- TASK TO COMPLETE: All of the data below is to be printed again exactly.

- RECORDED INFORMATION:
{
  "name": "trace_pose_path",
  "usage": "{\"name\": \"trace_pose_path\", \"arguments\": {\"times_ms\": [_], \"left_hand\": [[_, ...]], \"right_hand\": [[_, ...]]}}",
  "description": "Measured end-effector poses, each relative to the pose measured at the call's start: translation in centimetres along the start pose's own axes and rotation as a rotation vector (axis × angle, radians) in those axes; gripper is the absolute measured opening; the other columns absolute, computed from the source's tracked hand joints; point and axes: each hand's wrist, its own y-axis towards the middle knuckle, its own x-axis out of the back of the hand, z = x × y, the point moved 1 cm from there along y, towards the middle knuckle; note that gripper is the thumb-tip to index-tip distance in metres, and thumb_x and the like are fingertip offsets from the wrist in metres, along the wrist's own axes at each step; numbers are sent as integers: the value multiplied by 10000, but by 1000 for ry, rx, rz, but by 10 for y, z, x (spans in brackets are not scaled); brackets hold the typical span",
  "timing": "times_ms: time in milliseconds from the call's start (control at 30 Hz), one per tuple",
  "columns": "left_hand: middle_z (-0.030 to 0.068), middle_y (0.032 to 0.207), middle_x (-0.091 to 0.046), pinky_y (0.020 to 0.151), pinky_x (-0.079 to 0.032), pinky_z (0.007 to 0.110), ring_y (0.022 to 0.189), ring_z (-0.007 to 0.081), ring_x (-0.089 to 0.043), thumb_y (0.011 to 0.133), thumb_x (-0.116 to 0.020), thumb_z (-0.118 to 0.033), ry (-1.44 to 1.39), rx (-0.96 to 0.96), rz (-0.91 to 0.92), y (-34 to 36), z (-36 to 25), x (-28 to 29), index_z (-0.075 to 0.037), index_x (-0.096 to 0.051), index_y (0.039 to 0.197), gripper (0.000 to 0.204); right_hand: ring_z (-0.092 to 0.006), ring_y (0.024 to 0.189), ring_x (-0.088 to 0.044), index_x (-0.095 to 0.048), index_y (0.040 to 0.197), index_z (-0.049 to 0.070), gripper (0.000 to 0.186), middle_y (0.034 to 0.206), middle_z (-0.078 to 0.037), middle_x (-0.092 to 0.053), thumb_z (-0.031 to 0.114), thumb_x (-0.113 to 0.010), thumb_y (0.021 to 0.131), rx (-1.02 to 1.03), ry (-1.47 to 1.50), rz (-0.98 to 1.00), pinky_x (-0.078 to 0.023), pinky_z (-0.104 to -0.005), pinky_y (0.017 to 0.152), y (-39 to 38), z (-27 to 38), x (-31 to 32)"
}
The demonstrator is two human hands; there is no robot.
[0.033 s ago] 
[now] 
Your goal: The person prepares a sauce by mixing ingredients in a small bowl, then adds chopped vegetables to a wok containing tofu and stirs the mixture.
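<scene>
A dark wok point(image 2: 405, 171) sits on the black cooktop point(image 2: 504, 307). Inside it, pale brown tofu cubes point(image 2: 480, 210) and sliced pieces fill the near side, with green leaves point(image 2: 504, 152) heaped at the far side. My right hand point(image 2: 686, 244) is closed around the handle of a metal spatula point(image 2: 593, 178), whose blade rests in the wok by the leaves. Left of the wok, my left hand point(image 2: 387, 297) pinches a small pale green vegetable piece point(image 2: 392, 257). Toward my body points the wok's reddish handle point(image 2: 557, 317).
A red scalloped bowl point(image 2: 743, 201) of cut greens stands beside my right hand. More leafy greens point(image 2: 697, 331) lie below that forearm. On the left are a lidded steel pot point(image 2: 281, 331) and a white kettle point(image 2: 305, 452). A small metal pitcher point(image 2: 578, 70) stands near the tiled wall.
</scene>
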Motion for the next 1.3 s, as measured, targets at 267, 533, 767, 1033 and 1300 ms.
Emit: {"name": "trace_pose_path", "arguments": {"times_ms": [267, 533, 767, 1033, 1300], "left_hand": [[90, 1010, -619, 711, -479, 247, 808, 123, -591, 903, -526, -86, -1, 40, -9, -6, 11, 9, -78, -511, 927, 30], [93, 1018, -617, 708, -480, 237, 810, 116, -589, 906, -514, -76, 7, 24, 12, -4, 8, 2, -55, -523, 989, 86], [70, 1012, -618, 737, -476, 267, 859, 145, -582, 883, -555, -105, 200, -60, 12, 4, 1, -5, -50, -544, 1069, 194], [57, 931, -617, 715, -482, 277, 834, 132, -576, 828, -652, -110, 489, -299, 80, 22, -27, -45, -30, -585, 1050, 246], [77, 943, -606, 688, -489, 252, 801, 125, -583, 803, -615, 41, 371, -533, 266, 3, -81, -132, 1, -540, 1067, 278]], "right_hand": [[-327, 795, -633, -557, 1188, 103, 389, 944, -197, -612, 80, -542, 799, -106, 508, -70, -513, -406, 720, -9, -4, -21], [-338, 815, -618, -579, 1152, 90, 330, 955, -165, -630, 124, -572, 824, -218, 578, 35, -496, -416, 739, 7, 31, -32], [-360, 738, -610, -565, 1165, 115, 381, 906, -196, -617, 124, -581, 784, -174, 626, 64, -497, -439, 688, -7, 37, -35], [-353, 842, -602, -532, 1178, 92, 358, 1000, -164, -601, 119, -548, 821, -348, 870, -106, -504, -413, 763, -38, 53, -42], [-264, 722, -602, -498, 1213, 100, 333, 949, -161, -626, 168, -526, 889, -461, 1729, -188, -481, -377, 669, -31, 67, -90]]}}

- TASK RESULT:
{
  "name": "trace_pose_path",
  "usage": "{\"name\": \"trace_pose_path\", \"arguments\": {\"times_ms\": [_], \"left_hand\": [[_, ...]], \"right_hand\": [[_, ...]]}}",
  "description": "Measured end-effector poses, each relative to the pose measured at the call's start: translation in centimetres along the start pose's own axes and rotation as a rotation vector (axis × angle, radians) in those axes; gripper is the absolute measured opening; the other columns absolute, computed from the source's tracked hand joints; point and axes: each hand's wrist, its own y-axis towards the middle knuckle, its own x-axis out of the back of the hand, z = x × y, the point moved 1 cm from there along y, towards the middle knuckle; note that gripper is the thumb-tip to index-tip distance in metres, and thumb_x and the like are fingertip offsets from the wrist in metres, along the wrist's own axes at each step; numbers are sent as integers: the value multiplied by 10000, but by 1000 for ry, rx, rz, but by 10 for y, z, x (spans in brackets are not scaled); brackets hold the typical span",
  "timing": "times_ms: time in milliseconds from the call's start (control at 30 Hz), one per tuple",
  "columns": "left_hand: middle_z (-0.030 to 0.068), middle_y (0.032 to 0.207), middle_x (-0.091 to 0.046), pinky_y (0.020 to 0.151), pinky_x (-0.079 to 0.032), pinky_z (0.007 to 0.110), ring_y (0.022 to 0.189), ring_z (-0.007 to 0.081), ring_x (-0.089 to 0.043), thumb_y (0.011 to 0.133), thumb_x (-0.116 to 0.020), thumb_z (-0.118 to 0.033), ry (-1.44 to 1.39), rx (-0.96 to 0.96), rz (-0.91 to 0.92), y (-34 to 36), z (-36 to 25), x (-28 to 29), index_z (-0.075 to 0.037), index_x (-0.096 to 0.051), index_y (0.039 to 0.197), gripper (0.000 to 0.204); right_hand: ring_z (-0.092 to 0.006), ring_y (0.024 to 0.189), ring_x (-0.088 to 0.044), index_x (-0.095 to 0.048), index_y (0.040 to 0.197), index_z (-0.049 to 0.070), gripper (0.000 to 0.186), middle_y (0.034 to 0.206), middle_z (-0.078 to 0.037), middle_x (-0.092 to 0.053), thumb_z (-0.031 to 0.114), thumb_x (-0.113 to 0.010), thumb_y (0.021 to 0.131), rx (-1.02 to 1.03), ry (-1.47 to 1.50), rz (-0.98 to 1.00), pinky_x (-0.078 to 0.023), pinky_z (-0.104 to -0.005), pinky_y (0.017 to 0.152), y (-39 to 38), z (-27 to 38), x (-31 to 32)"
}
The demonstrator is two human hands; there is no robot.
[0.033 s ago] 
[now] 
Your goal: The person prepares a sauce by mixing ingredients in a small bowl, then adds chopped vegetables to a wok containing tofu and stirs the mixture.
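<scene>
A dark wok point(image 2: 405, 171) sits on the black cooktop point(image 2: 504, 307). Inside it, pale brown tofu cubes point(image 2: 480, 210) and sliced pieces fill the near side, with green leaves point(image 2: 504, 152) heaped at the far side. My right hand point(image 2: 686, 244) is closed around the handle of a metal spatula point(image 2: 593, 178), whose blade rests in the wok by the leaves. Left of the wok, my left hand point(image 2: 387, 297) pinches a small pale green vegetable piece point(image 2: 392, 257). Toward my body points the wok's reddish handle point(image 2: 557, 317).
A red scalloped bowl point(image 2: 743, 201) of cut greens stands beside my right hand. More leafy greens point(image 2: 697, 331) lie below that forearm. On the left are a lidded steel pot point(image 2: 281, 331) and a white kettle point(image 2: 305, 452). A small metal pitcher point(image 2: 578, 70) stands near the tiled wall.
</scene>
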Motion for the next 1.3 s, as measured, targets at 267, 533, 767, 1033 and 1300 ms.
Emit: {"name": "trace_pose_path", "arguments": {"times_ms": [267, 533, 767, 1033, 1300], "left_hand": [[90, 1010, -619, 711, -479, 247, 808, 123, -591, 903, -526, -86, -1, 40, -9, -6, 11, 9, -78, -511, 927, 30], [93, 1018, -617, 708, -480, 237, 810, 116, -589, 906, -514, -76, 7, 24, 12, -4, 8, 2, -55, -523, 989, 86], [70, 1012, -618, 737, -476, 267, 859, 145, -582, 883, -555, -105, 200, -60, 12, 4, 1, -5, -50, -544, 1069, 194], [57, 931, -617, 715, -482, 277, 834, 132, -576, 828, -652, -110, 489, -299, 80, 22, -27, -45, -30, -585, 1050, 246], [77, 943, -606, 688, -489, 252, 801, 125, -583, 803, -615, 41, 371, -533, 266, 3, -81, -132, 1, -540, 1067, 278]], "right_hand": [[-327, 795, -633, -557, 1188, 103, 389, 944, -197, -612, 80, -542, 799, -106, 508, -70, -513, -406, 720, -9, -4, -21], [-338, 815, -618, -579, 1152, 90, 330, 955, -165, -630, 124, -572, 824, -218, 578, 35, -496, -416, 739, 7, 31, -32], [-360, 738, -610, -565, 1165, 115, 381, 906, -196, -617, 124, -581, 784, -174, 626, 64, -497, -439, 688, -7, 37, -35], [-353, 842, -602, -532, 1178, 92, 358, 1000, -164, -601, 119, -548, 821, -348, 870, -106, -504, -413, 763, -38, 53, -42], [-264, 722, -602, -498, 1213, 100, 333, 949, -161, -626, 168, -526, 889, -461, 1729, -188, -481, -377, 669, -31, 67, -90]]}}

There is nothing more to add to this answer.